Wednesday, April 28, 2010

Three Latency Anomalies

Last week, I discussed various choices for cloud data storage.  Subsequently, I've been digging into latency anomalies in some of those systems.  In this post, I'll talk about what I've found.

App Engine Memcache
I'm running a number of benchmarks for App Engine's Memcache service, but they all give similar results, so I'll focus on the simplest: reading a single value, with a random key.  Here's a graph (from http://amistrongeryet.com/op_detail.jsp?op=gae_db_read_1):


Aside from the jump on April 23d, these latencies are pretty stable, probably the most stable of any network-based service I'm measuring.  There's not much variation over time, and the gap between the 10th and 99th percentile is fairly small.  In absolute terms, it's the fastest of the storage services I discussed last week, and much faster than the other network-based services.

So what's the anomaly?  Well, this service is fast, but not as fast as it should be.  Remember, the "mem" in Memcache refers to RAM.  A Memcache read amounts to a hashtable lookup.  Server-side execution time should be trivial, and client-perceived latency (as I'm measuring) should be dominated by network latency.  13 ms median is a long time for an intra-cluster round trip.  Equally suspicious, across 125,000 samples to date, the minimum time recorded was 5 ms.  It's hard to explain that with network latency unless the App Engine servers are hundreds of miles away from the memcache servers -- which makes no sense.  (By way of comparison, I've been measuring ping times within and between Amazon EC2 availability zones, and the median latencies are 450 microseconds and 2 ms, respectively.  I don't have a way of directly measuring App Engine's internal network, but there's no reason to believe it would be vastly slower.)

In the end, someone at Google was kind enough to explain this for me.  It turns out to be a known issue with the RPC implementation in the Java version of App Engine, with the effect of imposing a floor on RPC latency.  Operations which take longer than this floor -- say, Datastore access -- are not affected, but fast operations like Memcache are.  It will be fixed in a future App Engine update.

As a cross-check, it was suggested that I re-implement the benchmark in Python.  The results are indeed much faster, with median latency of 4.15 ms (compared to 22ms from Java, after last week's jump).

One lesson here is that it's important to have an intuition of what's reasonable.  Memcache was one of the fastest services I measured, but it was still slower than it should have been.  If you don't have a sense of how your system ought to behave, you'll miss problems.

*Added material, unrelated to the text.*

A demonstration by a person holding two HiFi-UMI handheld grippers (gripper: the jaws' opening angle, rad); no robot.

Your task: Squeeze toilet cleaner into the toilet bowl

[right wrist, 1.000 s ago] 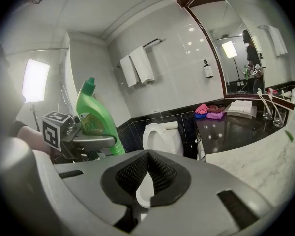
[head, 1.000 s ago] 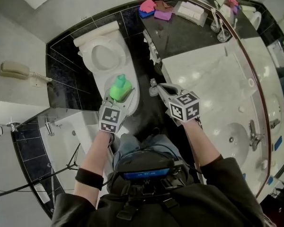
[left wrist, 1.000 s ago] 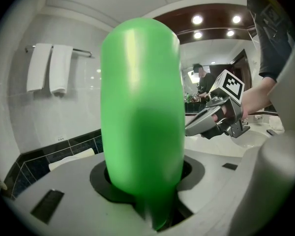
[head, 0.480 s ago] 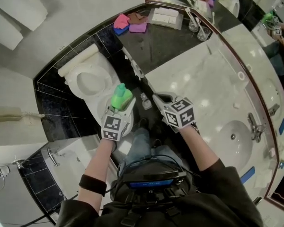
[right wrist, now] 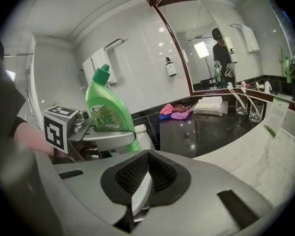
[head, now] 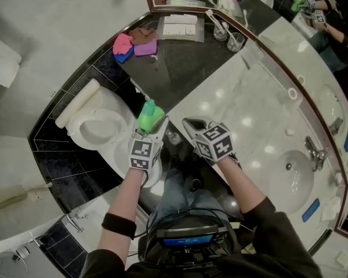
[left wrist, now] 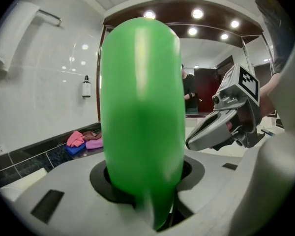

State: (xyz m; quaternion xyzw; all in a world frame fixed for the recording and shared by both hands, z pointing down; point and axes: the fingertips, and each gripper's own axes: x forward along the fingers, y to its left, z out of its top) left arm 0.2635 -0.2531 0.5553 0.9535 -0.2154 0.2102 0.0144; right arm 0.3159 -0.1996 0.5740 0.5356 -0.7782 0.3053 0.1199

Another lesson is that no story ever ends; there are always loose ends you don't have time to tie up.  In this case, there's that mysterious jump on April 23d.  There's also a fairly long tail even in the Python latencies, which could have any number of causes, from network congestion to garbage collection to CPU contention.  I'm not going to bother looking into any of that, but if I was building a system that depended on ultrafast memcache latencies, I'd probably have to.

EC2 networking

On April 24th, I added a handful of network benchmarks.  Each benchmark measures ping times, from the data gathering server (an EC2 "small" instance in availability zone us-east-1b) to a particular destination:
I'm only measuring one instance of each category (e.g. one pair of servers in us-east-1b), so take the results with a grain of salt.  But, hopefully, sampling over a long period of time compensates somewhat.  Eventually I may get fancier, launching a collection of servers for an hour now and then and measuring ping times across many server pairs.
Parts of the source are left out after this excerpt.